According to The Daily Beast, an attorney for Russell Taylor, a California man accused of leading a group of "armed fighters" into the Capitol to stop election certification on January 6, insisted in court that he should be released ahead of trial because he is not really a terrorist or an insurrectionist — he's just an ordinary guy who was driven to do what he did because he was angry about COVID-19 mask mandates.
"'He's kind of boring, this is probably the most exciting thing that'll happen in his life,' Taylor's lawyer, Dyke Huish, said during a Tuesday detention hearing," reported Pilar Melendez. "'Really he's kind of a vanilla kind of guy — though admittedly he was upset about the masks.' Huish describing his client as 'moderately successful,' and a religious man who doesn't drink and went to Brigham Young University. He insisted that Taylor's actions during the insurrection were unique and spurred by his anger over the state-wide lockdown and mask mandate. He denied that Taylor is a militiaman — just that his documented violent actions were misunderstood. 'This was a guy who got mad about the masks and so he got wound up and felt like this was an appropriate thing to do,' Huish said during the hearing."

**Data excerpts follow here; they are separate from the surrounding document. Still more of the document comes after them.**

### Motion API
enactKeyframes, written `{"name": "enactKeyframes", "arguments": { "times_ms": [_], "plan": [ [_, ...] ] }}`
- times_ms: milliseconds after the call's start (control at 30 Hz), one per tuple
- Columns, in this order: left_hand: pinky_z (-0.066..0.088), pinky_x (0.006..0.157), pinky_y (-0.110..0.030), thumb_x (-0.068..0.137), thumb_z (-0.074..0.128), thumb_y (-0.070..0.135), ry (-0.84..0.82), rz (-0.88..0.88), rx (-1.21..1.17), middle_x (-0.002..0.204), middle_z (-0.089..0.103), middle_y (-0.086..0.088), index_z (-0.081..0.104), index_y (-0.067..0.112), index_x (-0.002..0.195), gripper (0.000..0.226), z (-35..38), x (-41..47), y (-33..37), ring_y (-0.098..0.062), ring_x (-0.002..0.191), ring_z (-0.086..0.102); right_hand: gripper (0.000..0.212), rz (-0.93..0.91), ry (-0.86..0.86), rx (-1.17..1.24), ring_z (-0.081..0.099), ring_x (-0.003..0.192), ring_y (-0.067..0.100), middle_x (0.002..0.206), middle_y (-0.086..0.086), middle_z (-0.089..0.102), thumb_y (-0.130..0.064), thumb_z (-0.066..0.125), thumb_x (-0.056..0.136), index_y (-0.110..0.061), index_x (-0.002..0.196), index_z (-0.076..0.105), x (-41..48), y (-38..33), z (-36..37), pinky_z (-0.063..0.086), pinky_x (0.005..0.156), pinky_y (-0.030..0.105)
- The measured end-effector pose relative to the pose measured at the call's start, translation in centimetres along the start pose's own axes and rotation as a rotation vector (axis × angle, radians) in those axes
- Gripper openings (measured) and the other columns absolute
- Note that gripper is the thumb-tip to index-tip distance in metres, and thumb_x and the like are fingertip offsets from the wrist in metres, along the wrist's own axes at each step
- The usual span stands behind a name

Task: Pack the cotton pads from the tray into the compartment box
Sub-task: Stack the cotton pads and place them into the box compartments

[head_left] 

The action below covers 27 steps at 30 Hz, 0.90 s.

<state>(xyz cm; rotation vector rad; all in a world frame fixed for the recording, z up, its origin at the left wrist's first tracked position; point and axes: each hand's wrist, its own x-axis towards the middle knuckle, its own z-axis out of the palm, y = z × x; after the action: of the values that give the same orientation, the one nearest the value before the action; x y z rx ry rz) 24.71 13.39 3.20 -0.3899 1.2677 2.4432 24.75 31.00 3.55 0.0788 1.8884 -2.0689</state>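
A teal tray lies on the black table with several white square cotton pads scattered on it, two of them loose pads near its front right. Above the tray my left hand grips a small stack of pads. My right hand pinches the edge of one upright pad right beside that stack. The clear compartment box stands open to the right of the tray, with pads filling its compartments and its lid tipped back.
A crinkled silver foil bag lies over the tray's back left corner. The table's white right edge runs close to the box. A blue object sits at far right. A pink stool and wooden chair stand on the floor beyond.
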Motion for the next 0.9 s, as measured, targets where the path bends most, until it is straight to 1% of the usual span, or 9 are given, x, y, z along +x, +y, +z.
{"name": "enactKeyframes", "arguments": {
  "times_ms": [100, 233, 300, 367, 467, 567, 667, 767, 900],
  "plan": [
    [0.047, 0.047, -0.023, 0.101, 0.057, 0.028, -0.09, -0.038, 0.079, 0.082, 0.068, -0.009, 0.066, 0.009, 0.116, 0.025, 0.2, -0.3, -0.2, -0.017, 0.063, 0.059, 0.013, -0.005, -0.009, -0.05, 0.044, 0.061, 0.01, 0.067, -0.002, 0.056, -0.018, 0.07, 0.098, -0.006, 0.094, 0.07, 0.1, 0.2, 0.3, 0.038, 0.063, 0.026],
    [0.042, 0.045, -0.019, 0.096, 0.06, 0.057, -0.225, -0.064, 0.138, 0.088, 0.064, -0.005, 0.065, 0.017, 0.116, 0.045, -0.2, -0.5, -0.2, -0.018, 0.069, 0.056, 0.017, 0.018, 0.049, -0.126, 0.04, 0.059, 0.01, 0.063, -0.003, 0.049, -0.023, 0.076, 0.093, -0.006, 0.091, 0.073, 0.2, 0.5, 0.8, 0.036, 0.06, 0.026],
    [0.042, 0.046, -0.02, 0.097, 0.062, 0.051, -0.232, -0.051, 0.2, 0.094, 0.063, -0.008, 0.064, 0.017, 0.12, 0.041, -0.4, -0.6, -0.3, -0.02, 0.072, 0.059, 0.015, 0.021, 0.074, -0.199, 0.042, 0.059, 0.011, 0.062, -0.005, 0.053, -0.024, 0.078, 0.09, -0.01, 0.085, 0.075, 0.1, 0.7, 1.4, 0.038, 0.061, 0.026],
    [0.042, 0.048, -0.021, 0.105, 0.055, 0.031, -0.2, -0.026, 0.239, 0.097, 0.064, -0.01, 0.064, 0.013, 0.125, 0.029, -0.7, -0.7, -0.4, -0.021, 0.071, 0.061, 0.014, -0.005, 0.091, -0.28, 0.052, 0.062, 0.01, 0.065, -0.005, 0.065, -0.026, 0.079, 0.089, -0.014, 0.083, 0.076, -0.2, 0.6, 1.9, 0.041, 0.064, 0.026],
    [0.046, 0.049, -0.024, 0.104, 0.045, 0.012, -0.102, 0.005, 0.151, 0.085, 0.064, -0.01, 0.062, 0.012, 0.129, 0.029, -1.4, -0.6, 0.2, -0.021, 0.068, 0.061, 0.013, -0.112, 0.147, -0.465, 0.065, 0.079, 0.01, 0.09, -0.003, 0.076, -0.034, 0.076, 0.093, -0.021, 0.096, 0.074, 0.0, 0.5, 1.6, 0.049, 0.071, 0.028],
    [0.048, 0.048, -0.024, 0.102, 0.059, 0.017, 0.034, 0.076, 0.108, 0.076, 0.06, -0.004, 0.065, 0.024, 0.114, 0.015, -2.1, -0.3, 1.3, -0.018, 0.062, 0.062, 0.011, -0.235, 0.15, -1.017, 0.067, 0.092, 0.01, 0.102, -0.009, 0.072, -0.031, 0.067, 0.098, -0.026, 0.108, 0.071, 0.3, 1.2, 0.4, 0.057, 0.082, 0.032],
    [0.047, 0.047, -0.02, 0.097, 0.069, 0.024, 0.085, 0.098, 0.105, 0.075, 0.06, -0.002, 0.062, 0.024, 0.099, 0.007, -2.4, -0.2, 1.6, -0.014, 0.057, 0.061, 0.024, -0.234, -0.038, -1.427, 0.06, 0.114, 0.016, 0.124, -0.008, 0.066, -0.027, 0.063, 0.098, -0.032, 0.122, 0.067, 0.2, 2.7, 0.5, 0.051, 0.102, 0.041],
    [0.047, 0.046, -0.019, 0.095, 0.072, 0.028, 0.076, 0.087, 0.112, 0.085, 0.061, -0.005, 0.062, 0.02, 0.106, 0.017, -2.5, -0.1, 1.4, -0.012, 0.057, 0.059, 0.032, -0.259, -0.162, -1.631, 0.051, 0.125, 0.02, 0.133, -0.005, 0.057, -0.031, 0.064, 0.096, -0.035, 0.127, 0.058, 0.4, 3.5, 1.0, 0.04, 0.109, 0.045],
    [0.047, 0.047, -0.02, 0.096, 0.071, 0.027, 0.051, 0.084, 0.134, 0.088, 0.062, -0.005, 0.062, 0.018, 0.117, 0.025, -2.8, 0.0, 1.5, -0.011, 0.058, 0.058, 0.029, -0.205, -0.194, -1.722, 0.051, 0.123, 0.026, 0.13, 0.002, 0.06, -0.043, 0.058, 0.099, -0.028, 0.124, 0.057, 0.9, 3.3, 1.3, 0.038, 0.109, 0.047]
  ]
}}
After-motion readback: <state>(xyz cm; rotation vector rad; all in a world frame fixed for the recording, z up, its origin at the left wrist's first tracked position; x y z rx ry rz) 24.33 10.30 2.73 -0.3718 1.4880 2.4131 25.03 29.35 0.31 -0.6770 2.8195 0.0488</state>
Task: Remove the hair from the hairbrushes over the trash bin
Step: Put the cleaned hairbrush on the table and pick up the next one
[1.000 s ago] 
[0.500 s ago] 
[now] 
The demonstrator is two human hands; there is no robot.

Prosecutors, however, outlined evidence that Taylor wasn't quite the easygoing family man his lawyer characterized him as.
"In a Tuesday court filing arguing for detention, prosecutors further laid out Taylor's coordinated efforts to plan an attack on the Capitol — including sharing a Jan. 5 photo Taylor took of his tactical vest, hatchets, knife, gloves, and backpack with the caption 'now getting ready for tomorrow,'" said the report. "From at least December, he texted [fellow rioter Alan] Hostetter about travel plans to D.C. and whether they should bring firearms. Prosecutors allege the pair are leaders of the American Phoenix Project, described as a group that 'advocate[s] for violence against individuals and groups who supported the 2020 presidential election results.'"
The FBI originally conducted raids in response to the American Phoenix Project in early February. The wife of Hostetter, a well-known schoolteacher in San Clemente, triggered bitter controversy in her Southern California community with her involvement in the insurrection.